### Task objective
In the records below, find each line with "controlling" and copy it.

(Collection entries)
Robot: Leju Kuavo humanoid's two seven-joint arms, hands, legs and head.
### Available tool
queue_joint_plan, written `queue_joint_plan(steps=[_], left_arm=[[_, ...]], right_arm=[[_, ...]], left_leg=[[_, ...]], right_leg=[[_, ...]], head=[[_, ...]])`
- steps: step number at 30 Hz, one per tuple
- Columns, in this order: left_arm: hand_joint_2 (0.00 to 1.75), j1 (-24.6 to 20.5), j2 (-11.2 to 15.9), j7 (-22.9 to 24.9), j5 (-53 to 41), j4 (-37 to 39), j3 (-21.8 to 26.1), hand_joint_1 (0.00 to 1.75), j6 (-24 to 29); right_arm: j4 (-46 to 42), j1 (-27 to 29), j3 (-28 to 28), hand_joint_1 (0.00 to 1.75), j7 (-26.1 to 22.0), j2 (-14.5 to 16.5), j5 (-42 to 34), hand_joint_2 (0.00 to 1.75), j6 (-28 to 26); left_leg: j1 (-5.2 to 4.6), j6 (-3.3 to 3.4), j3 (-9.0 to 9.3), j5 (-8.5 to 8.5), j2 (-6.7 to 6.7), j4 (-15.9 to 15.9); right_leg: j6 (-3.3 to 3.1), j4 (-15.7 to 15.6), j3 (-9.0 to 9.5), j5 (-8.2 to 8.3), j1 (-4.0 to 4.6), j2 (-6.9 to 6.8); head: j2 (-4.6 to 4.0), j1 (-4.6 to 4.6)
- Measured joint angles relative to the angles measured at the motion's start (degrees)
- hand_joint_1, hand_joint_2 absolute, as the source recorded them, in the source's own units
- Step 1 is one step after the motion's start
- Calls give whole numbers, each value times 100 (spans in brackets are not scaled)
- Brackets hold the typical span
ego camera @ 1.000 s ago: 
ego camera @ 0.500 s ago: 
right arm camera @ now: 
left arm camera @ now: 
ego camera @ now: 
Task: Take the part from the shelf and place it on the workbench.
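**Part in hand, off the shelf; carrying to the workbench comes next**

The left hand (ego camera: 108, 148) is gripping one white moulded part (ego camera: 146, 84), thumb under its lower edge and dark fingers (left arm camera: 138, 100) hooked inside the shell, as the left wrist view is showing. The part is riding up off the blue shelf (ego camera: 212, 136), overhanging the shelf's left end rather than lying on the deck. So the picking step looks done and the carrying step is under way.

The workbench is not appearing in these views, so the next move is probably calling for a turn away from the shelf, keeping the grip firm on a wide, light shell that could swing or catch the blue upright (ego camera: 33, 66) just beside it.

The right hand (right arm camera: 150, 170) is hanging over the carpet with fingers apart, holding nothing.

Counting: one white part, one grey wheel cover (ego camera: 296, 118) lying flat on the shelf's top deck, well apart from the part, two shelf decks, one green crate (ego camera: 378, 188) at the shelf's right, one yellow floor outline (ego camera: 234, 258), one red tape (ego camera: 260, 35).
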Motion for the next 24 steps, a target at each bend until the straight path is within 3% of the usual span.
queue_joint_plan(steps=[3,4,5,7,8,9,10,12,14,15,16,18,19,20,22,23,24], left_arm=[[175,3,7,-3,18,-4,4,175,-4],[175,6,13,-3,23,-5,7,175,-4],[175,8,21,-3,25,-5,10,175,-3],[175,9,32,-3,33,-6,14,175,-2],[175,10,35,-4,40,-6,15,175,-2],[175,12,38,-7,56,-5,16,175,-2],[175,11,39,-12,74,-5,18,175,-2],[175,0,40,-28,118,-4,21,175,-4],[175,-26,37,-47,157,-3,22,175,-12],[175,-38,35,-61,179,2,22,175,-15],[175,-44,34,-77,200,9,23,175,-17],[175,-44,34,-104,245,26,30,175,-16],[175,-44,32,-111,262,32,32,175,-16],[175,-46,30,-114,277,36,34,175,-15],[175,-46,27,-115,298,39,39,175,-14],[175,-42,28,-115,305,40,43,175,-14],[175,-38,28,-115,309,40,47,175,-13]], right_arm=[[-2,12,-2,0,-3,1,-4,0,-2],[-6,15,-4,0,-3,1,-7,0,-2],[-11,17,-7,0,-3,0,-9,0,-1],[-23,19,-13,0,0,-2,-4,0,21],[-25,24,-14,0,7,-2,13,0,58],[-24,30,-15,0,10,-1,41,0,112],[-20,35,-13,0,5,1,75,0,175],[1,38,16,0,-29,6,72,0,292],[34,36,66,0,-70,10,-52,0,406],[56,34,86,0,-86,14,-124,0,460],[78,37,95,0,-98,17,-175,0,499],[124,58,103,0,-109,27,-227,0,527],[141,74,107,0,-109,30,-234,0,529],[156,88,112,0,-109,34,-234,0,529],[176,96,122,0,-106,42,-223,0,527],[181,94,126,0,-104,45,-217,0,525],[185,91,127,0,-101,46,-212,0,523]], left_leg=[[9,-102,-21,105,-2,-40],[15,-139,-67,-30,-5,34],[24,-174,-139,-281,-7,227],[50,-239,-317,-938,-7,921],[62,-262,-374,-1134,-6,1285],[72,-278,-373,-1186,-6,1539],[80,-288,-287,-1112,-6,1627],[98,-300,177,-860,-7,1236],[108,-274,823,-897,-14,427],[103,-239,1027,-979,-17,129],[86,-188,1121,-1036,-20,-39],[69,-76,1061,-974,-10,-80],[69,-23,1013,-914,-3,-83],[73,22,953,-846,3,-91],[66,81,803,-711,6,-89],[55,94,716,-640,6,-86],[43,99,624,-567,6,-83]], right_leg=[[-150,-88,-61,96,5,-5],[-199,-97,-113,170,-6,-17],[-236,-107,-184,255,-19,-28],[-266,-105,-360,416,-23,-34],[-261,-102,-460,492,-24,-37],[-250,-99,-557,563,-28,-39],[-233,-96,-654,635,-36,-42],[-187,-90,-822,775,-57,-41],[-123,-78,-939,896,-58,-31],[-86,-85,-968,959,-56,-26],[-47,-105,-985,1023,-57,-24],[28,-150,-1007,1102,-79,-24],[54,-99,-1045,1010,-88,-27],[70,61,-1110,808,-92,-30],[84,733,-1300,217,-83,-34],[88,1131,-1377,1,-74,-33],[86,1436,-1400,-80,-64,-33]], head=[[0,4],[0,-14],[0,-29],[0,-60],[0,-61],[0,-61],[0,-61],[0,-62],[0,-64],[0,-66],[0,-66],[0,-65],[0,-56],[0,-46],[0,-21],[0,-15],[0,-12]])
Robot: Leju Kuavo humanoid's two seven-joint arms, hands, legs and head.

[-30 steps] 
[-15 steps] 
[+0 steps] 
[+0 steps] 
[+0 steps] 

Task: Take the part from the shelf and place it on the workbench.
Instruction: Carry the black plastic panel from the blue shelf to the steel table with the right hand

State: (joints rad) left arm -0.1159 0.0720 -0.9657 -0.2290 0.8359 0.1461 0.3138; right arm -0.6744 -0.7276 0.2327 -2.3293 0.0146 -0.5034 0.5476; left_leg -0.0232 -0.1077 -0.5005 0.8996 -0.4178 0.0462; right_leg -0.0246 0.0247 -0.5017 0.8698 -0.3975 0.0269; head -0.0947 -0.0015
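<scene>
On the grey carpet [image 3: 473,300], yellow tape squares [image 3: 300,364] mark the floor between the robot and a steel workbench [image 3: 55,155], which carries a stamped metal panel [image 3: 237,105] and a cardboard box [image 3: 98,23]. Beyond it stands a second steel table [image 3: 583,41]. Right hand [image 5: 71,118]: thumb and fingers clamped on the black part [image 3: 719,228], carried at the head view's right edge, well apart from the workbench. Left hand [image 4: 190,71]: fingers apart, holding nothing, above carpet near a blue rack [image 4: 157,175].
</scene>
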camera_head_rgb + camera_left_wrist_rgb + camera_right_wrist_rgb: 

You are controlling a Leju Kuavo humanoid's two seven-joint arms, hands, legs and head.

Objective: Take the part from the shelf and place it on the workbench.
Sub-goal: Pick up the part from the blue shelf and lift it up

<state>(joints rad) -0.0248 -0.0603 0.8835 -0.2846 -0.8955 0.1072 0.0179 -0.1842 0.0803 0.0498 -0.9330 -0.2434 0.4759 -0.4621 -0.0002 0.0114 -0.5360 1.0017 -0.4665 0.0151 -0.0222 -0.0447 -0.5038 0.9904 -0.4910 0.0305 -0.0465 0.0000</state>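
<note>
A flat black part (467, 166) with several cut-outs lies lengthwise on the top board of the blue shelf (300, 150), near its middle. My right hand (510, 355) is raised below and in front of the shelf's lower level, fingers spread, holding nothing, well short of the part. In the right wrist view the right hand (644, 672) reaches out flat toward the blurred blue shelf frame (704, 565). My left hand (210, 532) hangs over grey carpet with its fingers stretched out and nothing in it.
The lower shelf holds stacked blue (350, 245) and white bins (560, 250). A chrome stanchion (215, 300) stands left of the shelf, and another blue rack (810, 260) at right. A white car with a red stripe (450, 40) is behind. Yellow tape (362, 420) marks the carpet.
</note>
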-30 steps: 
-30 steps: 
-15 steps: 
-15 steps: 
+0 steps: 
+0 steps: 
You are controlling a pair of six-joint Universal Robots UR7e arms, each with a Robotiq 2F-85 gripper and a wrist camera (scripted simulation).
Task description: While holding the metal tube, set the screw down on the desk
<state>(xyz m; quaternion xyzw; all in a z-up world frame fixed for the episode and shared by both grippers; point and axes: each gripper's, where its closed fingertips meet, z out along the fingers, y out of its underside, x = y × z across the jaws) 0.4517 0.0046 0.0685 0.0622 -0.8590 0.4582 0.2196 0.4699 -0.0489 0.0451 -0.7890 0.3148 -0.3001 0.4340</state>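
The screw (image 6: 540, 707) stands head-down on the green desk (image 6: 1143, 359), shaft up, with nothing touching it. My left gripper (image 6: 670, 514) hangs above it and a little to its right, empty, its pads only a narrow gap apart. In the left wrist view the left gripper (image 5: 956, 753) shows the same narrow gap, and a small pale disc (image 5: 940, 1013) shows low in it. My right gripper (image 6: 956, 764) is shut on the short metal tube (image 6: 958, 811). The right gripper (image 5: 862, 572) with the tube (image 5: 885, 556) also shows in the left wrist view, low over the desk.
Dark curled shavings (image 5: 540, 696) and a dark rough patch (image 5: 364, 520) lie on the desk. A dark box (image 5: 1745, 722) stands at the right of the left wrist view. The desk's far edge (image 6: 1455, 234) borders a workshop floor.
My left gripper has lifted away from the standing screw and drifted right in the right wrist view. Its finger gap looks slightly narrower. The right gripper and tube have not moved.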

### Exercise result
You are controlling a Leju Kuavo humanoid's two seven-joint arms, hands, legs and head.
You are controlling a pair of six-joint Universal Robots UR7e arms, each with a Robotiq 2F-85 gripper and a wrist camera (scripted simulation).

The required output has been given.